Splits or Hanumanasana carries a beautiful story and was told to me for the first time by a brilliant yoga teacher and friend from Sweden, by the name of Ingrid Andrén (Owner of Studio Move It). I won’t get into the whole story, but she took us on a journey through her entire class.

By way of the story, she helped us to understand that “This pose asks you not merely to stretch your legs but also to bring true devotion into your practice. Hanumanasana expresses the expansiveness possible…the sense that you can overcome any obstacle when your yearning to help is combined with reverence and respect…In Hanumanasana you strive to reach much further than seems humanly possible.” (Aadil Palkhivala, Yoga Column: Hanumanasana, Yoga Journal, Aug 28, 2007).

When you hear “splits” you might think, forget it, that’s not possible. You might be right, but you also might be wrong.  It’s true that not every pose is for everyone and there are a number of reasons why this could be, but the journey and process arguably outweighs the end result.

There are a number of poses that will help to prepare you for Hanumanasana.  Keep in mind, however, that if splits are not the pose for you, along the way you will gain benefits like increased flexibility, strength and confidence.

Here are two poses that are essential to incorporate in your regular practice.
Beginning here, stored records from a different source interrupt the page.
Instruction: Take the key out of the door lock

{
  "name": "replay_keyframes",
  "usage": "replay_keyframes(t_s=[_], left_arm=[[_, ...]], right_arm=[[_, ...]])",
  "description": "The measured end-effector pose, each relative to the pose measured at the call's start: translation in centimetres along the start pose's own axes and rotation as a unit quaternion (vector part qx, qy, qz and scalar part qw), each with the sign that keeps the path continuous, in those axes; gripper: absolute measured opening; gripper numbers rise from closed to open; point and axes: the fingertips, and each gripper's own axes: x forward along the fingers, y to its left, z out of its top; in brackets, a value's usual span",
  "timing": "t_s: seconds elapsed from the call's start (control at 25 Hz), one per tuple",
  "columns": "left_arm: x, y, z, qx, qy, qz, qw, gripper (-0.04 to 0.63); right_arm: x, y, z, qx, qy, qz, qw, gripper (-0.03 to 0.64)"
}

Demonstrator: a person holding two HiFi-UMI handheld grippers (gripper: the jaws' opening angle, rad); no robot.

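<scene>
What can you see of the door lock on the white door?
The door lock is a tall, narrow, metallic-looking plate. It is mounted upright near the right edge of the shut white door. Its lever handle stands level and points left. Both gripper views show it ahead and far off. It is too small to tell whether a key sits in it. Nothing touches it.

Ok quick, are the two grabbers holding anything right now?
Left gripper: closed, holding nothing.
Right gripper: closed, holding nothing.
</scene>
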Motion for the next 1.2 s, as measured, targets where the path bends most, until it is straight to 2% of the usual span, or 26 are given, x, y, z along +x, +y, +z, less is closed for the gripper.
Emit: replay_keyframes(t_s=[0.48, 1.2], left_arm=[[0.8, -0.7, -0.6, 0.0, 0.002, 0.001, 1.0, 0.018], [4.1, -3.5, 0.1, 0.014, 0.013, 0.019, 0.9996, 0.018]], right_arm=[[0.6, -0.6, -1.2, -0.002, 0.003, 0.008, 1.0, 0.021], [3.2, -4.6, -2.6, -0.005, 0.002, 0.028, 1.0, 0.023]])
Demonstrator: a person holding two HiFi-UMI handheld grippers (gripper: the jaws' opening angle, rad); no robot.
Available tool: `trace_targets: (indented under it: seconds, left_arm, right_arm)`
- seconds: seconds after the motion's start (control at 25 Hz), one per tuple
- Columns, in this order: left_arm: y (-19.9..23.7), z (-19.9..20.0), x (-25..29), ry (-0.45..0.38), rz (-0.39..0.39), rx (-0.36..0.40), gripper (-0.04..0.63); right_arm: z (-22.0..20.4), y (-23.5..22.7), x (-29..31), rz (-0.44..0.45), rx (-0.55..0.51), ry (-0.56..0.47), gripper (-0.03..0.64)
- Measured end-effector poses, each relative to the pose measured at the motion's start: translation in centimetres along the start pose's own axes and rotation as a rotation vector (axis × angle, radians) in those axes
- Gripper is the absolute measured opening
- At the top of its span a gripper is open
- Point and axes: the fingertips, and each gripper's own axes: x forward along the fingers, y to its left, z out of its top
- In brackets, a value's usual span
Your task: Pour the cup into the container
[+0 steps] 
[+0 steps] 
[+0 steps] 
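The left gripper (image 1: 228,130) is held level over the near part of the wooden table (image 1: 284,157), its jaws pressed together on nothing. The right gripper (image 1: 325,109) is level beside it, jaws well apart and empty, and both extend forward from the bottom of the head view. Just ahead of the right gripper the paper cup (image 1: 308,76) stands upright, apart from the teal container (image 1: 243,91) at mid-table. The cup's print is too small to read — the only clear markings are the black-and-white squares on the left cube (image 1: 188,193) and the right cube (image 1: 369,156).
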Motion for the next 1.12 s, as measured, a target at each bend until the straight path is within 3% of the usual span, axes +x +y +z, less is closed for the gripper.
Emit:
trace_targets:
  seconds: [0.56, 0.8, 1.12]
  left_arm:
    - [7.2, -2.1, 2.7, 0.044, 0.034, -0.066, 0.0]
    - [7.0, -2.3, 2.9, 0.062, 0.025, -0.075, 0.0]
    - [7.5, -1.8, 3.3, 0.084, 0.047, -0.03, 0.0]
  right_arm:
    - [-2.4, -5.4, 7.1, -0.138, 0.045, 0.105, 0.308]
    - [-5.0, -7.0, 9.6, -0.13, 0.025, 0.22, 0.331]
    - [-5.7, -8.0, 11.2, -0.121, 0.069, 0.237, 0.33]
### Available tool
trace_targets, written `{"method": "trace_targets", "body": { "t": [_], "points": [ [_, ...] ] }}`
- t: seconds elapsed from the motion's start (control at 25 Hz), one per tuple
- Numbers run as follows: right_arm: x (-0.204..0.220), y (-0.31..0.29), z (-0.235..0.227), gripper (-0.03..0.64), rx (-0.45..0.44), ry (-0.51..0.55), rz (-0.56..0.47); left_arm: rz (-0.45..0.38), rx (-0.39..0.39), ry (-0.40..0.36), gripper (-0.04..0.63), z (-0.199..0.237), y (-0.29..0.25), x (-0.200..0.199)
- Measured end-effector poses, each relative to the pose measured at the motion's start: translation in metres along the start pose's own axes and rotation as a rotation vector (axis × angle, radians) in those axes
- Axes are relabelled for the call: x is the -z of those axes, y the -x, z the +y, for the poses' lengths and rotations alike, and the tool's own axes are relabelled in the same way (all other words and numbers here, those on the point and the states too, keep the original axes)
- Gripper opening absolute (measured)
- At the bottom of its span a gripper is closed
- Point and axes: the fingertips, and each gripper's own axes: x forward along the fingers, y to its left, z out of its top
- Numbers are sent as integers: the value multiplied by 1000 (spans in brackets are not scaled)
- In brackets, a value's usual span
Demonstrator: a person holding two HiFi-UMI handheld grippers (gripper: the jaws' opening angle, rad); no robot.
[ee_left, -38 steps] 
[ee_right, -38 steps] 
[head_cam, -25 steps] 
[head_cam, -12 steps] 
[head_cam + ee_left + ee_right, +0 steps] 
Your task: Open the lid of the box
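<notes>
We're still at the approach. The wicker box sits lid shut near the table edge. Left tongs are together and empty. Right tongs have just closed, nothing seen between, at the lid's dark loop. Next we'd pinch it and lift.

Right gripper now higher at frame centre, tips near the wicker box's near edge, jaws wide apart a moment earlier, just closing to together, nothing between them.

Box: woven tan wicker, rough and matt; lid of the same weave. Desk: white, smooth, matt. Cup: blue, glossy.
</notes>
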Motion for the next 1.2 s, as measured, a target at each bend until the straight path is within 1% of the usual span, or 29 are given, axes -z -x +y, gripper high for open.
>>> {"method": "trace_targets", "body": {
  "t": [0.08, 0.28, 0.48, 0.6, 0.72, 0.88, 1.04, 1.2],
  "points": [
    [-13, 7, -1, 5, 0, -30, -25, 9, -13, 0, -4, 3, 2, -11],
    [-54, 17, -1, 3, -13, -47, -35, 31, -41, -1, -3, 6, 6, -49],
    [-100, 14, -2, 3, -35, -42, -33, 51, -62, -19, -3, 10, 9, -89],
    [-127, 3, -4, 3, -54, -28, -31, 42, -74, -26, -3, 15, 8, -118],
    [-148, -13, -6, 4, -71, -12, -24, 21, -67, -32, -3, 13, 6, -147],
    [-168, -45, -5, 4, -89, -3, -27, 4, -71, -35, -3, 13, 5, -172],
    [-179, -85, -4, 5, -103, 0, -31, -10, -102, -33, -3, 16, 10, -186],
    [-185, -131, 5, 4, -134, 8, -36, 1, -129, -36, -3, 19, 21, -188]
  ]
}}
  1. Seated Forward Bend (Paschimottanasana): In a seated position on your mat, extend both legs out in front of you. If the legs cannot be completely straight, take them out as long as your body will allow. Next, on an inhale, lengthen through the spine by sitting up tall. On your exhale, lean your chest forward while keeping the shoulder blades slightly drawn in towards one another. Your chest should feel as though it is reaching to touch the tips of your toes. Take your arms forward to grasp your feet. You may want to place a yoga strap around your feet if you cannot reach them. This will allow you to grab each side of the strap with your hands to walk yourself forward with more support. Stay in the pose for a few breaths and enjoy the gentle lengthening of your hamstrings and calf muscles.
  1. Low Lunge (Anjaneyasana): From Downward Facing Dog, shift your weight forward while stepping the right foot in front between your hands. At the same time, lower the back knee down, uncurl the toes and place the top of your foot on your mat.  Brace your waist (feel as though you are lifting your pubic bone towards your chest), lengthen your tailbone down, and inhale as you lift your arms up. Stay for a few breaths to feel the lengthening of your hip flexors and repeat on the other side.

All while practicing the physicality of the postures, it is impossible to leave behind the confidence and conquering that become part of your mindset. The sense of power and accomplishment accompany these preparation poses as much as Hanumanasana itself.

The most important takeaway that Andrén left us with at the end of her class was, “Don’t tell Hanuman how big your problems are, tell your problems how big your Hanuman is..”  I hope this serves you in both your journey to splits and in life.